Togo : vers un meilleur contrôle de la production minière pour tirer plus de revenus

Afin de « maximiser les revenus fiscaux issus de l’activité minière au Togo », l’Office Togolais des Recettes (OTR) met…

Parredaction Catégorie Dossiers le 12 octobre 2020 Étiquettes : , , , , ,

Afin de « maximiser les revenus fiscaux issus de l’activité minière au Togo », l’Office Togolais des Recettes (OTR) met tout en œuvre pour un meilleur contrôle du secteur minier.

Un constat fait suite au profit faible que tire le Togo de ses atouts miniers.

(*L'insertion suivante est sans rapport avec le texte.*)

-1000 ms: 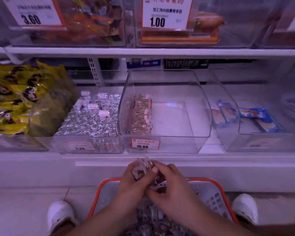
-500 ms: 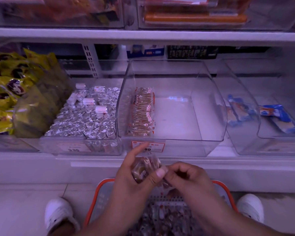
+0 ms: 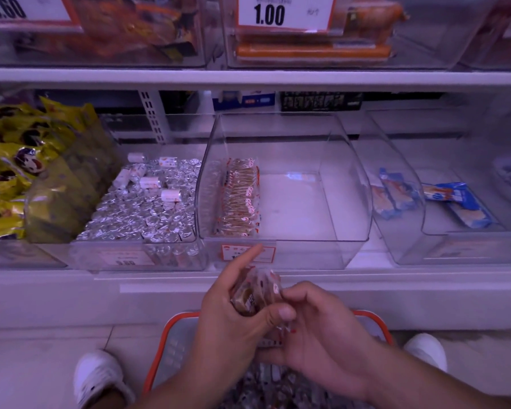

Remise à niveau de son personnel

En effet, suite au constat du profit faible que génère l’exploitation minière au Togo, l’OTR prévoit organiser un renforcement de capacités à ses agents en matière de contrôle de la production minière et l’évaluation des taux de perte lors de l’exploitation minière.

Il s’agit en claire pour l’institution en charge des questions fiscales du pays d’améliorer la compétence de ses agents pour un contrôle fiscal efficient des industries minières.

Tirer plus de profit

En effet, cette initiative pourrait s’inscrire dans la dynamique de la nouvelle politique minière dont les grandes lignes ont été définies dans le projet de loi adopté en Conseil des ministres. Il devra modifier le Code minier en vigueur. Ainsi, l’une des innovations majeures que contienne ce document et qui sera examiné dans les prochains jours par l’Assemblée Nationale est que les droits fixes et redevances minières ont été révisés afin de permettre au Togo de tirer plus de revenus de son potentiel minier.

Selon les données disponibles, en 2017, les revenus globaux générés par le secteur en matière d’impôts et redevances tournaient autour de 15 milliards FCFA au profit de l’Etat et de 932 millions FCFA au titre des paiements sociaux.

Selon les données publiées récemment par le ministère en charge des mines, jusqu’à fin avril 2020, 73 titres miniers avaient été attribués à 67 sociétés sur l’ensemble du territoire togolais.

Ce ministère qui dorénavant est piloté par Mme Mawougno Aziablé, la plus jeune ministre du nouveau gouvernement, aura pour mission de revaloriser le secteur pour l’atteinte des objectifs fixés par l’Etat.